Take schools, for example. Did you know that schools have a caste system? Are you aware that the educational system as a whole considers some students as naturally superior, naturally inferior and so on?

Consider the way we talk about our students. If Adam excels in Maths or Science, we call him intelligent. But if Adnan is a good footballer, we call him talented.

Likewise, if Susan can draw amazing landscape portraits, people don’t generally label her has smart; like Adnan, if her mastery of subjects is limited to areas not involving mental calculation or the ability to recall facts, we tend to say only that she is “creative” or “has flair.”

All of which is sometimes a shorthand way of saying that if students like her don’t buck up in those credits which many colleges use as entry requirements, they are going to end up homeless.

That’s the caste system i.e. the categorising of selected subjects as “more important” than others and, subsequently, the (quiet) labelling of students as “superior” or “inferior” based on their mastery of said subjects.

Note that one of the defining points about a caste system is that its members do not question it. Education, according to the dominant narrative, is ultimately about making truck-loads of money ― how many people question that?

To many people’s minds, the only people who decide to study courses like Sociology or Anthropology are Tan Sri’s kids or folks who already have a business degree or are so insecure they need another academic cert to enhance their sex appeal.

Aside from the education sector, corporations also have a caste system.

I used to work for this financial services institution and, as a manager within the training department, I noticed something which unfortunately is quite common in the corporate world: A full 70-80 per cent of the funds budgeted for training and people development is utilised for less than 10-15 per cent of the headcount. The recipients, obviously, would include the directors and senior managers (which, for the record, didn’t include me).

Many of the staff in the lower “bands” complained to me regularly about how little training they were getting. I tried passing along and pitching this message to the higher echelons with, as expected, little success.

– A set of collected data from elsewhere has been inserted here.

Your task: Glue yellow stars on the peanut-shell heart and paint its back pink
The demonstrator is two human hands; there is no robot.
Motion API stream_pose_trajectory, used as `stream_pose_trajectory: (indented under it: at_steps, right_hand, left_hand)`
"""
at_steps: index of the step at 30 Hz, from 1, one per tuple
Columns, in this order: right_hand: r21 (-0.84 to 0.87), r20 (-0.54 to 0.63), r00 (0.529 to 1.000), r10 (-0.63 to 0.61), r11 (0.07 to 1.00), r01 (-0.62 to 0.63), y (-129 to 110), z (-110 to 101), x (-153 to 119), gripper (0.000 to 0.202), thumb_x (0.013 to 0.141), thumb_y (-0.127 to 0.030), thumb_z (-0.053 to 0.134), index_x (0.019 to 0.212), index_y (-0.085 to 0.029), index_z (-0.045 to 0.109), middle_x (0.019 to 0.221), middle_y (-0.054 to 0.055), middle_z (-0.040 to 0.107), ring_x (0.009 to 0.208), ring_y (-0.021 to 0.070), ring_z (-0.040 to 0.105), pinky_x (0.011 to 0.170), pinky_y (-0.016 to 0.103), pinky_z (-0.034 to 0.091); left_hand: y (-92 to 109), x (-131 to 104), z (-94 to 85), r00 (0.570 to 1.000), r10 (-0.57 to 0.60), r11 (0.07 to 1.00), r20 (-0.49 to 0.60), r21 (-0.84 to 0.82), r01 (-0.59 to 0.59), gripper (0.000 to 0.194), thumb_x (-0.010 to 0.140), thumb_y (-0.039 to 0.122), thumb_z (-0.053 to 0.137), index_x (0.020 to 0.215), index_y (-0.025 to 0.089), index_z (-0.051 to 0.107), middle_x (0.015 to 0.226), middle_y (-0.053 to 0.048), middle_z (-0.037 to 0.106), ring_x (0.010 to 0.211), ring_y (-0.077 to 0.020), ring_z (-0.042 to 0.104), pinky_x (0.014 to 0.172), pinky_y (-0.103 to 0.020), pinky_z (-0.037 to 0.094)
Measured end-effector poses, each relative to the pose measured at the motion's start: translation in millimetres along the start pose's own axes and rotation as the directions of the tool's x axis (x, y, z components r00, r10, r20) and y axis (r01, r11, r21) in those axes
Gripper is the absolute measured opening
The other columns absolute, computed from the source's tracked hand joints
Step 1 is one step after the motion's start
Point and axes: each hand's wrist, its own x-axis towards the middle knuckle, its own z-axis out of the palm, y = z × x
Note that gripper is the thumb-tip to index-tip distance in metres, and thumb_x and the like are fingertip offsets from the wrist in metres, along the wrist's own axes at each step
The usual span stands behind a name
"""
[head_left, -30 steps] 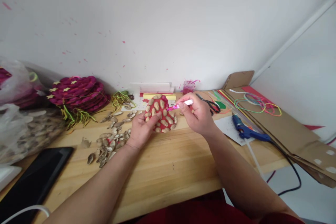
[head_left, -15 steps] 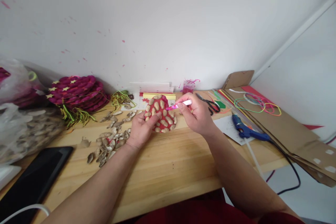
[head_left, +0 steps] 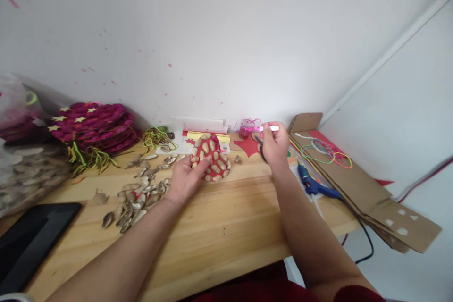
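Observation:
My left hand (head_left: 189, 177) grips a round red piece (head_left: 215, 169) covered in peanut shells, its thumb across the front and the other fingers hidden behind. Magenta paint colours the upper right edge of that piece. A paintbrush (head_left: 272, 128) with a white handle and a pink-stained front is pinched in my right hand (head_left: 278, 146). The brush points left, its front end close to a clear cup (head_left: 245, 130) of pink paint by the wall; whether it touches the cup I cannot tell. Scissors (head_left: 261, 146) lie partly hidden beside my right hand.
Loose peanut shells (head_left: 136, 205) lie left of my left arm, with a black tablet-like device (head_left: 38, 233) nearer. Braided magenta bundles (head_left: 102, 125) stand at back left. Rightward are a blue glue gun (head_left: 314, 186) with its cord, cardboard (head_left: 368, 188) and coloured cords (head_left: 327, 151).
My right hand has carried the paintbrush from the peanut-shell piece rightward and back to the paint cup. My left hand still holds the piece. The whole view has shifted slightly.

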Motion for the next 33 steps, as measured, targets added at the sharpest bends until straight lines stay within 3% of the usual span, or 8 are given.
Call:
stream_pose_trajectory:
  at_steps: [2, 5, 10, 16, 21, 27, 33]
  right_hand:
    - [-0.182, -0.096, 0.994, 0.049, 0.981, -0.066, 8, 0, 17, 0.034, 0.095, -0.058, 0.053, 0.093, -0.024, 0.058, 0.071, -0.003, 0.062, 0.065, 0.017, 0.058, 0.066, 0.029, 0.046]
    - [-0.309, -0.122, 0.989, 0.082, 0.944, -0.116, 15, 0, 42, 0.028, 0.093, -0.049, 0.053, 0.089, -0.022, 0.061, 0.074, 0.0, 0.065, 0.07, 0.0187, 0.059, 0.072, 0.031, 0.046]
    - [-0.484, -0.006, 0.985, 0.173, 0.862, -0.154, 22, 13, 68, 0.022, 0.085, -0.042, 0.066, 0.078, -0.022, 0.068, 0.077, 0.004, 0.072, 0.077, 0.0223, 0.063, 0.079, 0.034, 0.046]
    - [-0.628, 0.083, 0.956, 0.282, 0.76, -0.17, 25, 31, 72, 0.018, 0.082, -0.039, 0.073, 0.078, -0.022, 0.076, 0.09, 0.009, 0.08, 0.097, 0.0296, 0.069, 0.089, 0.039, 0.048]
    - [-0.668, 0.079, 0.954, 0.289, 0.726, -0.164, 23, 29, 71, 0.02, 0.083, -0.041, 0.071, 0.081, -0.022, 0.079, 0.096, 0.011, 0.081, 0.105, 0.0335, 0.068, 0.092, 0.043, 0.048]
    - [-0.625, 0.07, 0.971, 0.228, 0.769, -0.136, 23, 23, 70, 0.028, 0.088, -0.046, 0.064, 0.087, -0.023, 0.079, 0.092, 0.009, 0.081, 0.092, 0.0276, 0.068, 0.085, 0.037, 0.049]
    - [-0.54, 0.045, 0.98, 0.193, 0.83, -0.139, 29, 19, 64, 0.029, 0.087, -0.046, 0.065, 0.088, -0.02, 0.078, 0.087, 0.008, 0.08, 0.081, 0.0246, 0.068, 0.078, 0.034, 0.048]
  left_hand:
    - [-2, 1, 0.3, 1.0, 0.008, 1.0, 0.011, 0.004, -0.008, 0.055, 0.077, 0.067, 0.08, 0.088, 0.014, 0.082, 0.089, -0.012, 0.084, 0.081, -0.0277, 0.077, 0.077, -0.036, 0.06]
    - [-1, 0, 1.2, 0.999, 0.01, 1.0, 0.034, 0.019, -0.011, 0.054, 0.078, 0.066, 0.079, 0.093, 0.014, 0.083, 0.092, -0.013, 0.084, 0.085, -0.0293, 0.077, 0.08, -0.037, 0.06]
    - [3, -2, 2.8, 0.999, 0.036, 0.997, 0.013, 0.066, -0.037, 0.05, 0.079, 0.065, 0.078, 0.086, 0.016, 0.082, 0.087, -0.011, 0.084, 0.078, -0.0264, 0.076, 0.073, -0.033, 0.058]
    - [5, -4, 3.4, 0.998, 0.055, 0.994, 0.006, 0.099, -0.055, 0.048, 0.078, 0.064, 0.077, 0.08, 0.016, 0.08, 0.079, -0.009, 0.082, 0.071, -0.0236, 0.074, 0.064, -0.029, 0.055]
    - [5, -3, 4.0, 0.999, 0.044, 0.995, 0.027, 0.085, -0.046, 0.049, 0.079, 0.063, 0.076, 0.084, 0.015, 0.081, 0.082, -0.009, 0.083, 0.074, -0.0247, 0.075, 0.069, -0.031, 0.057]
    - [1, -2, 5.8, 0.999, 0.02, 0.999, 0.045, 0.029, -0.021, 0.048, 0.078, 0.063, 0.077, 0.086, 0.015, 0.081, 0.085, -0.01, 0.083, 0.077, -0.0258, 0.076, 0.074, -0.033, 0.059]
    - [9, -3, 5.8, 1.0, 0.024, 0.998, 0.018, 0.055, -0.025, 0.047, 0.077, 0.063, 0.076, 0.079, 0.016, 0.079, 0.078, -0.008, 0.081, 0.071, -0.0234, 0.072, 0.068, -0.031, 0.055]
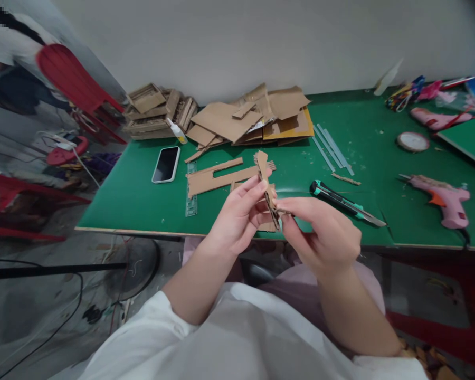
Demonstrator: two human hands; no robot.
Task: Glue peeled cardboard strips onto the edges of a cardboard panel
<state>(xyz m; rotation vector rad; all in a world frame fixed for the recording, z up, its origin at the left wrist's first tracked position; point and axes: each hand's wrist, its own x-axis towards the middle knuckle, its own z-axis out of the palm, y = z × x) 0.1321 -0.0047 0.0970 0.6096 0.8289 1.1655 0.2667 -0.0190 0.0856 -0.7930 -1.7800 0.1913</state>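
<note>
Above the table's front edge, my left hand (243, 214) is closed around a narrow strip of cardboard (263, 164) held upright at a tilt. My right hand (320, 229) pinches a small torn bit of cardboard (284, 211) at the strip's lower side; whether the bit is still joined to the strip I cannot tell. Behind my left hand lies a notched cardboard piece (206, 183), partly over a clear ruler (191, 208). To the right of my hands is a utility knife (342, 200) with its blade out. A thin cardboard scrap (345, 179) lies just behind the knife.
Cardboard sheets (225, 121) and cardboard trays (158, 111) are piled by the wall, near a glue bottle (177, 131). A phone (166, 164) lies at left. Glue sticks (332, 145), a tape roll (412, 141) and a pink glue gun (443, 198) are at right.
</note>
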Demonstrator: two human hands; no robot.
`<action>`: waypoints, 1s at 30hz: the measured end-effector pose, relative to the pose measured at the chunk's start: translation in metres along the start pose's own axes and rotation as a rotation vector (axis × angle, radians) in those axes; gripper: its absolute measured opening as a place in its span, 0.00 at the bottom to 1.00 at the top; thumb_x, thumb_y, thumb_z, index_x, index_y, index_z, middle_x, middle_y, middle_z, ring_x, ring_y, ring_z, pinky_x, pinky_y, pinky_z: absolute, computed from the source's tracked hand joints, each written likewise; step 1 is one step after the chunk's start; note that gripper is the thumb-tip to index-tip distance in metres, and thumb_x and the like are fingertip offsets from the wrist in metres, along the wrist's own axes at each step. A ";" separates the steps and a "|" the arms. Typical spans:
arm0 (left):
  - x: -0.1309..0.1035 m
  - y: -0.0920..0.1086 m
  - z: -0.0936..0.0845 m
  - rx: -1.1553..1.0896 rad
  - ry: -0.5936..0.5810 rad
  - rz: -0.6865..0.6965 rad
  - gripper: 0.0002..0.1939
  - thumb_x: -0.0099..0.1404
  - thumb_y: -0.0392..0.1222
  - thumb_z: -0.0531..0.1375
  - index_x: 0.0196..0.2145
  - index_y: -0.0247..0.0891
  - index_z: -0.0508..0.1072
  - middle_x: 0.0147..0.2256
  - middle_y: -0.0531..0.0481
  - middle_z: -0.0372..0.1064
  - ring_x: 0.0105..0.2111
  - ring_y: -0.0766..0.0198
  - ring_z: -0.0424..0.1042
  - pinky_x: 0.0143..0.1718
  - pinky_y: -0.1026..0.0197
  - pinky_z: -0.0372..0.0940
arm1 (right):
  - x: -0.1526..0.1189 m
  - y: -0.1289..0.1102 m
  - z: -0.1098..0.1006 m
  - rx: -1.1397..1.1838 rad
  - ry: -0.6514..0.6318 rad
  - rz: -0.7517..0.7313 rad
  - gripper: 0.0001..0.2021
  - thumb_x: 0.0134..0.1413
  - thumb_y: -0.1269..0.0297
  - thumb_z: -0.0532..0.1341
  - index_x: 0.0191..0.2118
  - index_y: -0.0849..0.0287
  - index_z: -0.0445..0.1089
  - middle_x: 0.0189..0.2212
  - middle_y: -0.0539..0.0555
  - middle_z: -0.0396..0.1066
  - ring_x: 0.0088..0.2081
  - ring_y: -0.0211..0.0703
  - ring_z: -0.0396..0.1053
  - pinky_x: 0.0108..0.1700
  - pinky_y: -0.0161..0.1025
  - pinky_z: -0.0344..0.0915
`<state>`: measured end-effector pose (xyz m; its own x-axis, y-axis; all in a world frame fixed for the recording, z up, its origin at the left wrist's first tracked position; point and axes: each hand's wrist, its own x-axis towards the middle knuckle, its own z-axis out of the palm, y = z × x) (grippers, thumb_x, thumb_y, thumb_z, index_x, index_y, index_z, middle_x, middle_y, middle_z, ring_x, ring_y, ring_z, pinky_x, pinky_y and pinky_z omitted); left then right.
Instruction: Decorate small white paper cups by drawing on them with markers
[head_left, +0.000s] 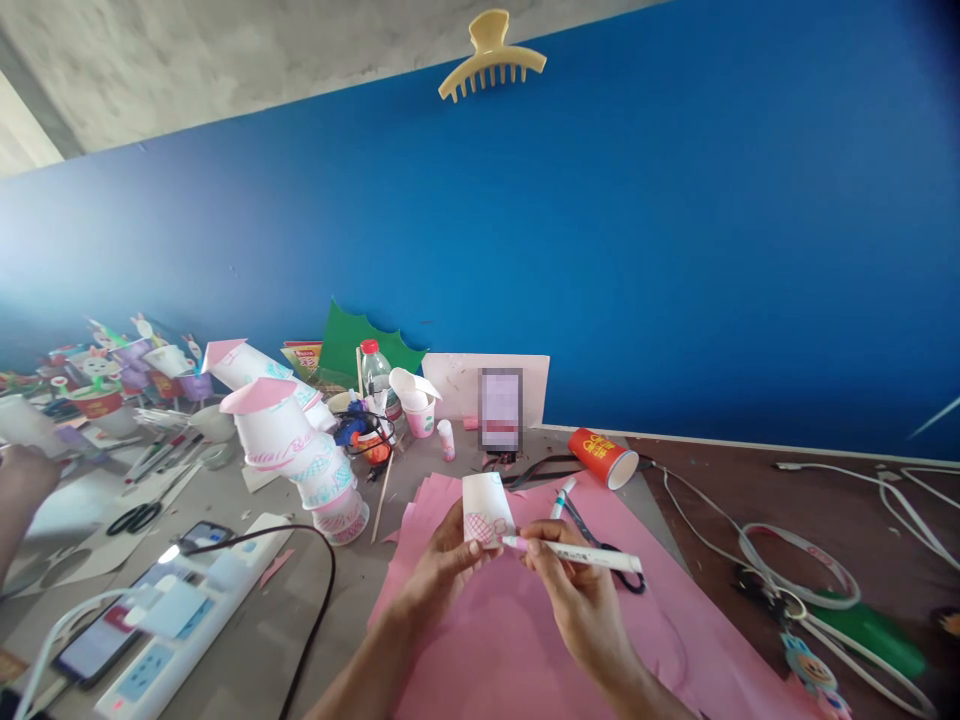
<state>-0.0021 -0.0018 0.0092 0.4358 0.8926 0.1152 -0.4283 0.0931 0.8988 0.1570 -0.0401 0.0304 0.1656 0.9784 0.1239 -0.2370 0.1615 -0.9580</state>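
Note:
My left hand [450, 555] holds up a small white paper cup [484, 500] with pink crosshatched shapes drawn on its lower part. In my right hand [566, 580] is a white marker [592, 555], gripped like a pen, its pink tip at the drawing on the cup. Both hands are over a large pink paper sheet [480, 670]. Just behind my right hand lie a second marker [561, 498] with a teal band and a pair of dark-handled scissors [634, 580], partly hidden by the held marker.
Stacked decorated paper cups [296, 450] with pink cone roofs stand to the left. Nearer are a power strip [202, 610] and a phone [120, 625]. A red paper cup [604, 458] lies right of an upright phone [501, 410]. Another person's hand [30, 485] is far left.

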 end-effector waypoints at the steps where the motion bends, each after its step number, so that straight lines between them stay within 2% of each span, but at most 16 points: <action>1: 0.000 0.000 0.000 0.006 0.001 0.001 0.33 0.58 0.49 0.65 0.60 0.44 0.63 0.48 0.45 0.72 0.46 0.51 0.68 0.49 0.49 0.60 | 0.000 0.000 0.000 -0.004 0.002 0.005 0.18 0.49 0.45 0.66 0.31 0.58 0.72 0.19 0.47 0.62 0.22 0.37 0.56 0.23 0.33 0.57; 9: 0.001 0.003 0.003 0.052 0.000 -0.010 0.33 0.58 0.53 0.64 0.59 0.43 0.64 0.48 0.43 0.71 0.49 0.47 0.67 0.50 0.47 0.59 | 0.000 0.002 0.000 -0.022 -0.013 0.020 0.20 0.48 0.44 0.66 0.31 0.58 0.72 0.19 0.47 0.61 0.22 0.36 0.56 0.24 0.33 0.56; 21: 0.000 0.005 0.005 0.012 0.016 -0.017 0.30 0.57 0.52 0.66 0.56 0.44 0.67 0.46 0.45 0.72 0.48 0.49 0.68 0.50 0.50 0.60 | 0.001 -0.003 -0.001 -0.028 -0.030 0.001 0.18 0.51 0.46 0.65 0.29 0.57 0.71 0.19 0.46 0.59 0.21 0.37 0.54 0.21 0.33 0.52; 27: 0.000 0.006 0.006 0.063 0.035 -0.032 0.24 0.57 0.53 0.65 0.49 0.42 0.73 0.45 0.44 0.72 0.48 0.48 0.68 0.48 0.51 0.62 | 0.004 -0.005 -0.002 -0.020 -0.032 0.007 0.18 0.51 0.45 0.65 0.29 0.57 0.71 0.19 0.47 0.61 0.22 0.38 0.55 0.23 0.34 0.55; 30: 0.000 0.006 0.005 0.061 0.020 -0.022 0.26 0.57 0.53 0.65 0.51 0.42 0.71 0.44 0.44 0.73 0.47 0.48 0.69 0.48 0.50 0.62 | 0.003 -0.005 -0.001 -0.006 -0.034 0.016 0.17 0.51 0.46 0.65 0.30 0.57 0.72 0.20 0.47 0.62 0.23 0.38 0.56 0.24 0.34 0.56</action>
<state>-0.0005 -0.0037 0.0168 0.4281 0.8995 0.0870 -0.3696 0.0864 0.9251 0.1599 -0.0384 0.0352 0.1289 0.9848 0.1168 -0.2338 0.1446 -0.9615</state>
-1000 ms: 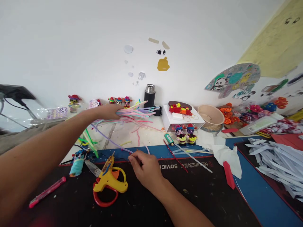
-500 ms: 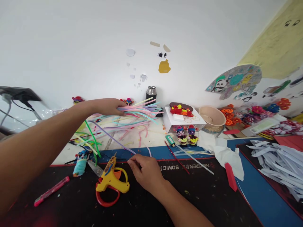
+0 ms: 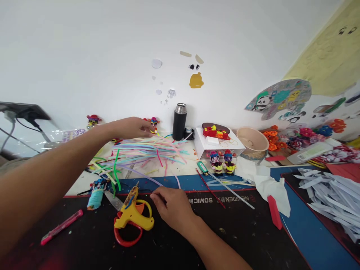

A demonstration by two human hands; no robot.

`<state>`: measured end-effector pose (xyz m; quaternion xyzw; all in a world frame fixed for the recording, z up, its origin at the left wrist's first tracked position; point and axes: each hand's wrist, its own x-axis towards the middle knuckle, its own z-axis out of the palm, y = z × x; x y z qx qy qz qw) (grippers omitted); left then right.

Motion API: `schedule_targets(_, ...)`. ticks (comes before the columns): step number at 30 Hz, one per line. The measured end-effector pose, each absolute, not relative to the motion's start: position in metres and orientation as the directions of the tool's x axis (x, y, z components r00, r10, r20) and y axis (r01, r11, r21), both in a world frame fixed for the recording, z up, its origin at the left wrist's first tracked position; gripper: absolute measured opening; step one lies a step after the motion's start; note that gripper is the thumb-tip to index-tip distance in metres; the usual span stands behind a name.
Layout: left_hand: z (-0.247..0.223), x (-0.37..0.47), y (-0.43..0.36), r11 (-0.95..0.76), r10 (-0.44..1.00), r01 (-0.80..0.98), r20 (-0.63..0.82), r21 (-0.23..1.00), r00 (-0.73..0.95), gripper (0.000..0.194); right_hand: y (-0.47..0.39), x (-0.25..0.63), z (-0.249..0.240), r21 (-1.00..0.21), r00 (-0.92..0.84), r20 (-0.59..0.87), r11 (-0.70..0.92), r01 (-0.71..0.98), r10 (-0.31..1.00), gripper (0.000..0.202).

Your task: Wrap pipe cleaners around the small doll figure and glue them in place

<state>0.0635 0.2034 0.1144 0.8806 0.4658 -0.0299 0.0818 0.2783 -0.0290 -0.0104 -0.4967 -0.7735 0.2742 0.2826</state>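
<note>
The big loose pile of fuzzy sticks point(image 3: 152, 150) is lying flat on the white desk point(image 3: 187, 168), showing pink, blue, yellow and other soft colours. My left hand point(image 3: 131, 127) is hanging over its back edge; its fingers are loose and holding nothing that I can see, and I cannot tell if they are touching the sticks. A purple stick point(image 3: 146, 176) is curving along the front of the pile to my right hand point(image 3: 176, 206). There I am pinching it with my fingers. Bright green sticks point(image 3: 116, 172) are lying at the left of the pile. Nearer to me, a yellow glue gun point(image 3: 133, 215) is resting on top of red scissors point(image 3: 128, 244) on the black mat point(image 3: 225, 243). A pink pen point(image 3: 62, 227) is lying left of them. A black bottle point(image 3: 179, 125) is standing by the wall point(image 3: 98, 56). To its right, a white box point(image 3: 201, 145) is sitting with two little dolls point(image 3: 216, 164) standing in front. Far right, white paper strips point(image 3: 329, 198) are lying in a heap
</note>
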Motion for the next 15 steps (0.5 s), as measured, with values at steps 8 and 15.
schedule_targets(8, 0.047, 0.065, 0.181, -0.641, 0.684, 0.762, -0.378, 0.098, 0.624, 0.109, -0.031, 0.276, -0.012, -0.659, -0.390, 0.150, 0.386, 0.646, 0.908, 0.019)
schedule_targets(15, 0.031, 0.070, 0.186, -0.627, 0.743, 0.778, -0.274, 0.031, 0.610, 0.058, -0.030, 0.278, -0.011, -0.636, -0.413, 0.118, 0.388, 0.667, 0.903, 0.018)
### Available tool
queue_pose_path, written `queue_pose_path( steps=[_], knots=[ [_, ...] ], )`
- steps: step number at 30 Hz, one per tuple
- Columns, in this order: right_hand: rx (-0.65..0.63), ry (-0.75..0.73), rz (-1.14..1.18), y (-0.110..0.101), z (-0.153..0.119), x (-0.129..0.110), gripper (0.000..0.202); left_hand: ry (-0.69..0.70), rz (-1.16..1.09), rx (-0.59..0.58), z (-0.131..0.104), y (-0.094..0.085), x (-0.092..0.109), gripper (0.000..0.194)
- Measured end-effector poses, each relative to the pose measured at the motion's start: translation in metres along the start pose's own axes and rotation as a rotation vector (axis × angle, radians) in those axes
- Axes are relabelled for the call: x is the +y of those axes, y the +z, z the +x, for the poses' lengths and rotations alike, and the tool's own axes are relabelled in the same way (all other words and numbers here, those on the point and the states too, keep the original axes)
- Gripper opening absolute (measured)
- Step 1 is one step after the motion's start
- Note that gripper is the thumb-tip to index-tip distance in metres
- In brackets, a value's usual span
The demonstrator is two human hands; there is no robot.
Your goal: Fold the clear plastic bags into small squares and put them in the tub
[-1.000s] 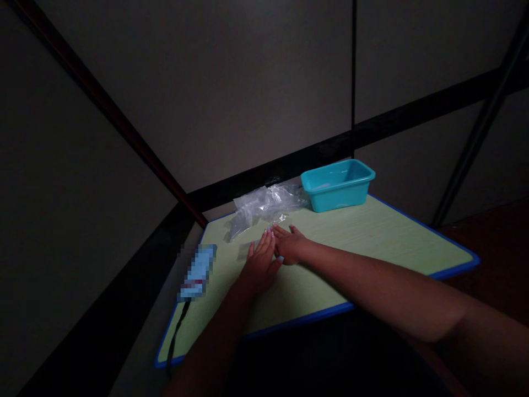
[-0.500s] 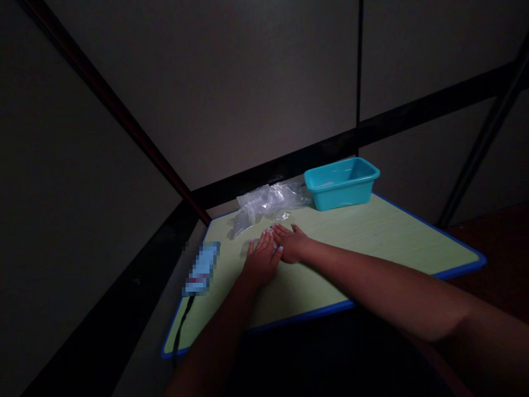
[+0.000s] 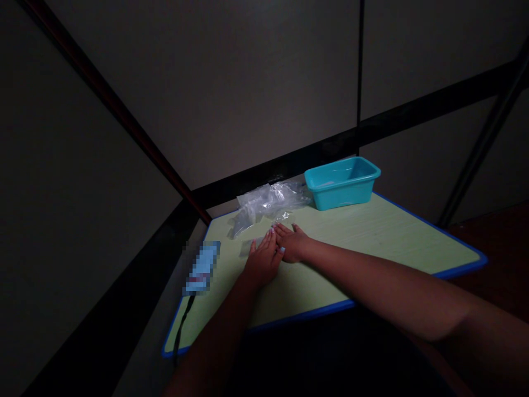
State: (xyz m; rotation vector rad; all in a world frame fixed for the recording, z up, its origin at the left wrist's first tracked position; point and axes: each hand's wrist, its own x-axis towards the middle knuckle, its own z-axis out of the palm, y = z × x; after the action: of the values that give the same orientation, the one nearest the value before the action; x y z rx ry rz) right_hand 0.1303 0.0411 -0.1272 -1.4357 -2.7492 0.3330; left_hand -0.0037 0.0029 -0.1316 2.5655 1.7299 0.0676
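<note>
My left hand (image 3: pixel 263 262) lies flat, palm down, with its fingers stretched out over the pale green table (image 3: pixel 363 234). My right hand (image 3: pixel 290 244) rests beside it, also flat, and the fingertips of the two come together. A small patch of thin, clear material (image 3: pixel 248 247) shows just left of my left fingers; what lies beneath the palms is hidden. Just beyond my fingertips is a crumpled clear plastic bag (image 3: pixel 268 203), with a loose shiny part reaching toward them.
A turquoise plastic basin (image 3: pixel 344 193) stands at the back, right of the bag. On the left edge lies a blurred light-blue card-like item (image 3: pixel 201 268) with a black strap (image 3: pixel 181 325). Blue edging (image 3: pixel 306 314) borders the table, and panelled walls rise behind and left.
My left hand has shifted slightly to the right, its fingers now nearer together and against my right hand. My right hand, the bag and the basin look unchanged.
</note>
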Motion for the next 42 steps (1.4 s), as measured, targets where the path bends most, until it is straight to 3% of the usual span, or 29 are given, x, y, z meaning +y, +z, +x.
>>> queue_pose_path(
  steps=[20,30,42],
  knots=[
    [-0.019,0.04,-0.018,0.0,-0.001,0.0,0.067,-0.165,0.032,0.004,0.0,0.003,-0.002,0.058],
    [-0.015,0.057,0.012,-0.002,-0.002,-0.003,0.063,-0.23,0.071,0.062,0.0,0.006,-0.015,0.06],
    [-0.005,0.059,0.029,0.0,-0.001,-0.002,0.063,-0.323,0.06,0.051,0.003,0.009,-0.021,0.065]
  ],
)
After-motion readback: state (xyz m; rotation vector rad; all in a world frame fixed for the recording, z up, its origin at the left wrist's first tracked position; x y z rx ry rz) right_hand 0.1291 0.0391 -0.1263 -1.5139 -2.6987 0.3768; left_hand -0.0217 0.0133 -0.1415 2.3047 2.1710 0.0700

Needless to say, the more opportunities for training that one receives, the higher the chances of one being promoted or rewarded even further. But if a staff is merely a clerk, her chances are de facto reduced, and the gap between her and the Senior Directors widened.

Again, everyone knows this is the case. Everybody knows it unfair and also counter-productive, given how the annual Employee Engagement Surveys grant every employee equal voting rights. Nevertheless, like any religious caste system, this system is taken for granted.

It appears that such corporate practices eerily mirror that Biblical quote which states, “Whoever has will be given more, and they will have an abundance. Whoever does not have, even what they have will be taken from them.” ([1])

Ultimately, of course, the reason why discrimination happens in both the business and education sector is the same reason: It’s all about “business needs.”

Oh, the top directors are given millions for training because that’s what business strategy requires. Oh, it’s not practical if my child excels in painting or sports because there’s no future (translated: no money) in that endeavour.

So whilst religious caste systems base their stratification on some spiritual hierarchy, capitalism sustains a virtual (but disavowed) caste system by reproducing itself as a religion. And as the new universal religion, our profiteering system is the one thing you never question ― lest you be cast(e) down?

* This is the personal opinion of the columnist.

[1] Matthew’s Gospel (from which the quote is taken) was not justifying the unequal distribution of wealth and advantages in society. The passage, instead, is talking about the understanding of spiritual things which, in turn, always involves an openness of heart. So, if you love truth and are open to it, you’ll get more of what you already have. If you hate the truth, you’ll end up believing in more lies.